Hannah’s PhD research project is titled For Colony and Empire: The Lifeways and Lifeworlds of Ants as Paradox and Paradigm of Terrestrial Resilience. Shifting the lens onto non-human resilience research subjects, the intention of this work is to position the ant as a provocateur in re-imagining and re-storying the terrestrial narrative of colony and domination that characterises the Anthropocene. It draws together biological and biosocial research on ant species with diverse narratives of ant-human encounters in order to explore the boundaries of identity and theory in day-to-day life. The goal is to challenge or extend theories and ideals of justice as they relate to and are applied as solutions in an age of disruption, attending closely to difference, nuance, and messy but vital realities on a shared planet.

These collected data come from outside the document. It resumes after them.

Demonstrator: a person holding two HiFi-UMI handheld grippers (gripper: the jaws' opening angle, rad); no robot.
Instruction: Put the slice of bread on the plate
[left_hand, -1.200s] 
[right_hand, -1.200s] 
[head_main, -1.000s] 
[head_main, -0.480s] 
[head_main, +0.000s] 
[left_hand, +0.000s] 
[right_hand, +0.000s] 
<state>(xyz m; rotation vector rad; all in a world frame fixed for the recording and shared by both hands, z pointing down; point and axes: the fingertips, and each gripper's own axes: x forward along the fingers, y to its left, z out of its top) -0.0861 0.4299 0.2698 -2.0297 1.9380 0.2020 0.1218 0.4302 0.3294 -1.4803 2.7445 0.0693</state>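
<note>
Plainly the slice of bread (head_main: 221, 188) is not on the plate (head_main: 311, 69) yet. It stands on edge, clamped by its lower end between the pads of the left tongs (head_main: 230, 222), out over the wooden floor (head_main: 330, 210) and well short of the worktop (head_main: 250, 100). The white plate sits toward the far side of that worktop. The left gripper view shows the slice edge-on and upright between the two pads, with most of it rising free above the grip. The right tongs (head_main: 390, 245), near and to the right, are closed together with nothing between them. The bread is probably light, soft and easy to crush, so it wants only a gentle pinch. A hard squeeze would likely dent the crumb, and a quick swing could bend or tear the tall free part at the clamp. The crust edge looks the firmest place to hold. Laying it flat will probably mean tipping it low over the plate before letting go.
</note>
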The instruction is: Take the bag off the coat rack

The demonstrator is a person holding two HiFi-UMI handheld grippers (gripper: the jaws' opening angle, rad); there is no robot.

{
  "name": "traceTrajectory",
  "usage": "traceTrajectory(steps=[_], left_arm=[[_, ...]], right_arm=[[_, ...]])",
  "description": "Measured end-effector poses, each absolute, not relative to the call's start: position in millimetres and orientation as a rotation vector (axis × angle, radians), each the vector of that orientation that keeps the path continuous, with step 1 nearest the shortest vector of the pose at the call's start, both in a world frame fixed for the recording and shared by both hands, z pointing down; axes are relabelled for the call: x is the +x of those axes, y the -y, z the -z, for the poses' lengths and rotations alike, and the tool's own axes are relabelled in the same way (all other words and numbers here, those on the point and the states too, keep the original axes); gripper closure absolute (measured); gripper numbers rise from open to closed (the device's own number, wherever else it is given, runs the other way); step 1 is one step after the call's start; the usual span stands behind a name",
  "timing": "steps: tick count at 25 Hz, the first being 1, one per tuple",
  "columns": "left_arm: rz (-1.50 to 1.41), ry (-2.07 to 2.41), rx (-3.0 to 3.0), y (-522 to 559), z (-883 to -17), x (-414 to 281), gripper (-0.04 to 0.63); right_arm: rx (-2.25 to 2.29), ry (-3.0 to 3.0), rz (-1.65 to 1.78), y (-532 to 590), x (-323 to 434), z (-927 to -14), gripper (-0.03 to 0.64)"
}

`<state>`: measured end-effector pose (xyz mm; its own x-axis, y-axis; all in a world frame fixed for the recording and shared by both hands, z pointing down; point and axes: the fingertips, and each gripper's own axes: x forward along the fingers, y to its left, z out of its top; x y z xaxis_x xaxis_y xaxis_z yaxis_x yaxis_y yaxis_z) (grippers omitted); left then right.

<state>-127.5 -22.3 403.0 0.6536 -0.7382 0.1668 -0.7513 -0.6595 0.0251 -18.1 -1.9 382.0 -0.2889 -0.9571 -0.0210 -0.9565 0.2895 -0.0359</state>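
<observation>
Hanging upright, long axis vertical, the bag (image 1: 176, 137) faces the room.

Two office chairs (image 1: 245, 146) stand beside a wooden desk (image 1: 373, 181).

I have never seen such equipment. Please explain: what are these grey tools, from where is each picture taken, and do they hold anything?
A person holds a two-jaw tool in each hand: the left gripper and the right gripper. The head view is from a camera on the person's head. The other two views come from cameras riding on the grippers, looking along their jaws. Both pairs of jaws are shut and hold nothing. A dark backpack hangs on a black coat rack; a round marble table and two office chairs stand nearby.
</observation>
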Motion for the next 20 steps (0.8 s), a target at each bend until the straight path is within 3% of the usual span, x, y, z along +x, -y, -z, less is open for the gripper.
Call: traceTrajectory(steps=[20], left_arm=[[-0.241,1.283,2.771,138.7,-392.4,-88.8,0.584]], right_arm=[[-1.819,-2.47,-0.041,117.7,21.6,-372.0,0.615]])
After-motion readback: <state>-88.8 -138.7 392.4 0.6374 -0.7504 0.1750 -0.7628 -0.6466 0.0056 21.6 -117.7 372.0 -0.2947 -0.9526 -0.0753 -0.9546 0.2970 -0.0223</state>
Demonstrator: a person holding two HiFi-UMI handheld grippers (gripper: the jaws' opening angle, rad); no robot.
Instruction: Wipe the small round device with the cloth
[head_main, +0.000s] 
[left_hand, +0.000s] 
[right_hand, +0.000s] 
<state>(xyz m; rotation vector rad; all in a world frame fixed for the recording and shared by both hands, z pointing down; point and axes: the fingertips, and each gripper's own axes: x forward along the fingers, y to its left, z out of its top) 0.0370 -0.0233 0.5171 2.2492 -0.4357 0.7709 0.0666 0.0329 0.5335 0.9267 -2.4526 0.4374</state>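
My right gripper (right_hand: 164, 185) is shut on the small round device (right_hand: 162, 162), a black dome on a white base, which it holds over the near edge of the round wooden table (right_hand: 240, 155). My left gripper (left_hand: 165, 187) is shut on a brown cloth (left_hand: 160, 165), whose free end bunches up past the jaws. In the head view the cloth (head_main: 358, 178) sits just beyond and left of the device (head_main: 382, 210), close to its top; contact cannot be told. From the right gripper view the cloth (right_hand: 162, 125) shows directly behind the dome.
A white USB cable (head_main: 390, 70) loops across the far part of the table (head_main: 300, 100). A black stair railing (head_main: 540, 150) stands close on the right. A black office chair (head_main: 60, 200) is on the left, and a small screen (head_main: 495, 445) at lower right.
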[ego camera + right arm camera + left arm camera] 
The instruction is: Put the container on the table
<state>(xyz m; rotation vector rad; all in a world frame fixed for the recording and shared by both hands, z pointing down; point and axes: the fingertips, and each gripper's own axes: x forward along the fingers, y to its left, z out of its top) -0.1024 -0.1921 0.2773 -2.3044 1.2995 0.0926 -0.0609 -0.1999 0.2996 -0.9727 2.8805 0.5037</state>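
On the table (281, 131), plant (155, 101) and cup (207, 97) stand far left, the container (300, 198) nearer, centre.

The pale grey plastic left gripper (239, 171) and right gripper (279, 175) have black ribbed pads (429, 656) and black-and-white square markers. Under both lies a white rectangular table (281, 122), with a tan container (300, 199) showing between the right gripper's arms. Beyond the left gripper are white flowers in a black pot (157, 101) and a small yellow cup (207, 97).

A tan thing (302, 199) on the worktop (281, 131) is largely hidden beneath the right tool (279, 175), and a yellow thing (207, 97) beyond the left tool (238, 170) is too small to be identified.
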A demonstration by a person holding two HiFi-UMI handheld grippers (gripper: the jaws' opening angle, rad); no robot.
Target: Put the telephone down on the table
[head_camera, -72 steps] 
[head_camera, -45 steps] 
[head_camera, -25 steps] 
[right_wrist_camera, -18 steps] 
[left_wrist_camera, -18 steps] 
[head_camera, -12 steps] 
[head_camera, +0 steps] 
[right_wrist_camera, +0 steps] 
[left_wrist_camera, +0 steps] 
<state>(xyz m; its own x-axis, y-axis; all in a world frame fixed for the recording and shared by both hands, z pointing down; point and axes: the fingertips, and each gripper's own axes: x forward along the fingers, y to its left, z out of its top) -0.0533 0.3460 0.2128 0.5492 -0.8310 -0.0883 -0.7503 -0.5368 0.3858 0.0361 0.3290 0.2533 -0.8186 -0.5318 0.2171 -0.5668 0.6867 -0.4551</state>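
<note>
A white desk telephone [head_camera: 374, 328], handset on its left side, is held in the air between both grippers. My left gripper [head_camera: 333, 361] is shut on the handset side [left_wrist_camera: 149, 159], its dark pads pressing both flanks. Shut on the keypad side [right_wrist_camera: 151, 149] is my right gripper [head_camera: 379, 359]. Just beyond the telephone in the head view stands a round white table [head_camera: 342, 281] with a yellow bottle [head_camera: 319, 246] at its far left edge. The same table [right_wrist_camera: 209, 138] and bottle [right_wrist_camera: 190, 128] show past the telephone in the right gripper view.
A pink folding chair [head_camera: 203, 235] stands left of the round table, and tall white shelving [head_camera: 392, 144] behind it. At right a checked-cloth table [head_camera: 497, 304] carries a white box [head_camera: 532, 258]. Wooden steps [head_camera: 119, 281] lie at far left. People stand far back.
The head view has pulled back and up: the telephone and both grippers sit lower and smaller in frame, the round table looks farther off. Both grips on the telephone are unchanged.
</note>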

Oli Moraes has research experience looking at blue carbon – mangroves and seagrasses – in the Pacific Island region as a means to addressing climate change mitigation, adaptation, biodiversity conservation and sustainable development. Oli has a Bachelors of Arts and Science from Monash University where he studied earth sciences and international studies and recently completed a Master of Environment at the University of Melbourne specialising in climate change and conservation. His Masters research took him to Fiji in 2018 where he worked with Fijian conservation NGOs, practitioners, government agencies and Indigenous communities around Fiji to understand the opportunities and challenges of protecting and restoring blue carbon ecosystems through carbon market approaches. He focused on empowering voices and particularly capturing the deep Indigenous knowledges about coastal resource management in his research. Oli has since published part of his research in the Journal of the Indian Ocean Region, presented at Victoria’s flagship conservation conference Vic BioCon, and continues to collaborate with research partners in Australia and the South Pacific. Oli is currently working as a Research Officer at RMIT University with IPCC lead author on climate change adaptation Dr Lauren Rickards in the School of Global, Urban and Social Studies.